I was hoping that someone may have been in the same position and could offer guidance.[/FONT]


----------



## Black Sheep (19 Dec 2014)

This sounds very odd!!

It is vital that the application form is filled CORRECTLY

Do you have a "dependent" portion of your wife's Social Security pension if you don't have a Social Security pension in your own right.

Many Irish women who were the Homemakers (and therefore have no Irish Pension or income) have EU medical cards based on their husbands UK pension (as dependents)

Not sure who CIB are?


----------



## robd10 (20 Dec 2014)

Black Sheep
  We applied on form MC1 and assume it was filled in correctly as it was not queried.  A strongly worded letter regarding EU regulation accompanied the reassessment which resulted in my wife receiving a card, along with an apology from “yoursay@hse”  admitting the original mistake.
I’m unclear about having a "dependent" portion of my wife's Social Security pension could you clarify.  To reiterate I receive a UK company occupational pension so I assume I’m not a dependant.
The issue seems to revolve around the fact I receive a UK occupational pension which HSE will not recognise as a right to a medical card.  Yet if I still lived in the UK I would be entitled to the normal ‘free’ national health service facilities.  The citizens information board (CIB) say it should not affect my entitlement.


----------



## Black Sheep (20 Dec 2014)

I get your point re Occupational pension vs. State pension.  As I am not sure of the rules in the UK around a dependent of wife's pension, hence my question.

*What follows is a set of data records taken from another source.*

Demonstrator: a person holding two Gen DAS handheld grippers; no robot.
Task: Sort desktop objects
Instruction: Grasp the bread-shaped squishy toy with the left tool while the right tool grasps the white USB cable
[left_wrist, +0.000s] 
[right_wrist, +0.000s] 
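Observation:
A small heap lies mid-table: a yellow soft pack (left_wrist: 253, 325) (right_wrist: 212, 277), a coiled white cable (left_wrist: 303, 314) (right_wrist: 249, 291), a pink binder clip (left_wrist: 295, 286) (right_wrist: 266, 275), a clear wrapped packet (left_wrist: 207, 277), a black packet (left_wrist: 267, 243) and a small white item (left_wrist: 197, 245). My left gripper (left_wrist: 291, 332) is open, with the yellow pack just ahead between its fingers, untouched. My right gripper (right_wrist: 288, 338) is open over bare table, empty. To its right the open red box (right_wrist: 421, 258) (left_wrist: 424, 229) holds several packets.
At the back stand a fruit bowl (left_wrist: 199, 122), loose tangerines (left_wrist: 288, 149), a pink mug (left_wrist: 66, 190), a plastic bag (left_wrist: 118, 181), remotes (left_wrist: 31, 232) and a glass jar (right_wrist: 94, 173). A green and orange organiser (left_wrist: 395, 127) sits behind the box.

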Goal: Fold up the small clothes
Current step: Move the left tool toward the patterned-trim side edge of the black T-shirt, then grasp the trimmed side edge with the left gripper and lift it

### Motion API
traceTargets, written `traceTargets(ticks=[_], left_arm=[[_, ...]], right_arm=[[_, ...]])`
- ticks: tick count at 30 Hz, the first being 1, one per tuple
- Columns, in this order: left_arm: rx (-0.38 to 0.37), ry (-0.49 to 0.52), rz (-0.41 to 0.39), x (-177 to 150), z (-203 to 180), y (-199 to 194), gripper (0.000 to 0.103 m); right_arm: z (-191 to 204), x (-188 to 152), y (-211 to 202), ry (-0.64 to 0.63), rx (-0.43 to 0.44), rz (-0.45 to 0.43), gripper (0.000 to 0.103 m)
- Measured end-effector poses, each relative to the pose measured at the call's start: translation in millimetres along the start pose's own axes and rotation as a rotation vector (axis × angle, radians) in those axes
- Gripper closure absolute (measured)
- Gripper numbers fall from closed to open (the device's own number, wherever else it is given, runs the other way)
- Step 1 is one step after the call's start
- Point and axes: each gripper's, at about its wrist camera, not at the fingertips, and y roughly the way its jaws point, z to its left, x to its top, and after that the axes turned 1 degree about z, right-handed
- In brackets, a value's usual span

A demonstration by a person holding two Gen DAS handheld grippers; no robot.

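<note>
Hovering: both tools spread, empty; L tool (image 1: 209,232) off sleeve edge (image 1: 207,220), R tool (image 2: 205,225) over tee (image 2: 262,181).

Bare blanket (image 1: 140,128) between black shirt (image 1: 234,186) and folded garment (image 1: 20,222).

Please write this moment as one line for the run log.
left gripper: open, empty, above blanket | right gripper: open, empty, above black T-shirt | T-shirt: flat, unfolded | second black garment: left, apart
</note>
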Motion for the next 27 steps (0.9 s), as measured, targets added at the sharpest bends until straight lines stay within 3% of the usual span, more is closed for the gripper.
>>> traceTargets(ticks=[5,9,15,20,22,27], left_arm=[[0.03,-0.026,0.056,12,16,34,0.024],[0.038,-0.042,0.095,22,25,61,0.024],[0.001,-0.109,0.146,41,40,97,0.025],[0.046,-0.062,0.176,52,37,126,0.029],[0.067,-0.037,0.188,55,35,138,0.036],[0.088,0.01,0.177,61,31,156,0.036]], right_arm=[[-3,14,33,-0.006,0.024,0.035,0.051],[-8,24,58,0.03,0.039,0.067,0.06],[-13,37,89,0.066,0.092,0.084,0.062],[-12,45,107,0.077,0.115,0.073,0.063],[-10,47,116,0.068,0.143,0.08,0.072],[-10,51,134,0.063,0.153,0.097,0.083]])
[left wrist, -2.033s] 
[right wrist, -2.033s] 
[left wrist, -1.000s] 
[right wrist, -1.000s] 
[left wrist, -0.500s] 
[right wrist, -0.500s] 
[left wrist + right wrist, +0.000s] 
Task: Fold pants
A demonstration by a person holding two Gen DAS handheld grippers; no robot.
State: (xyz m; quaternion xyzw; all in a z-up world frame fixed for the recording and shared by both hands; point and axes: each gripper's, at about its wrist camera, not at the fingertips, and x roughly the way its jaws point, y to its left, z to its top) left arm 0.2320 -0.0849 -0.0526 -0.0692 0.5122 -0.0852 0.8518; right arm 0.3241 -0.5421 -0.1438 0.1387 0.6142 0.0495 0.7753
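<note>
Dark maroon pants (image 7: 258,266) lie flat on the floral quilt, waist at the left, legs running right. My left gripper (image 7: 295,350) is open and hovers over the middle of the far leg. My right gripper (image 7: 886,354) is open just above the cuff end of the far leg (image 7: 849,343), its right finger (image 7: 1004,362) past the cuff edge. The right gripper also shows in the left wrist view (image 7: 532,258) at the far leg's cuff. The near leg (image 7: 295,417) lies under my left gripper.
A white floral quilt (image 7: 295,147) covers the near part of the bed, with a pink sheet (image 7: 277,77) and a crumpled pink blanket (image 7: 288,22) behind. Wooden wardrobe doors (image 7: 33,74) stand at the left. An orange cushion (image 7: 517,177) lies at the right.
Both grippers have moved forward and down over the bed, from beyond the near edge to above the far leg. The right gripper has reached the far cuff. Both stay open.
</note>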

Is the dependent portion of wife's pension "means tested" ? or could you apply for it.


----------



## robd10 (20 Dec 2014)

I ‘m told by the HSE, the dependent portion of my wife’s pension is means tested, but I’m trying to check this also.  I guess at this point I need some expert advice as I’m at the mercy of other organisations interpretations, but who would know?  Difficulty being its between uk pensions (social and occupational) and Irish HSE.


----------



## Black Sheep (21 Dec 2014)

As you have worked in the UK for many years you were obliged to pay your N.I contributions. You therefore are entitled to a State Pension. This may be incorporated into your occupational or paid and applied for seperately. 

You need to check with your pension provider and get the details from them or apply for your state pension


----------



## robd10 (21 Dec 2014)

Thanks Black Sheep,
  You’re sorting of confirming something that’s at the back of my mind, (see post #3),  I’m still awaiting a reply from my pension provider regarding this.  As it’s the holiday period I’ll let this topic lay dormant until I receive the relevant replies and then come back to you.  BUT please post any other suggestions if they arise.


----------



## robd10 (9 Jan 2015)

Update.  The stumbling block is “ I’m not receiving a UK state pension”. 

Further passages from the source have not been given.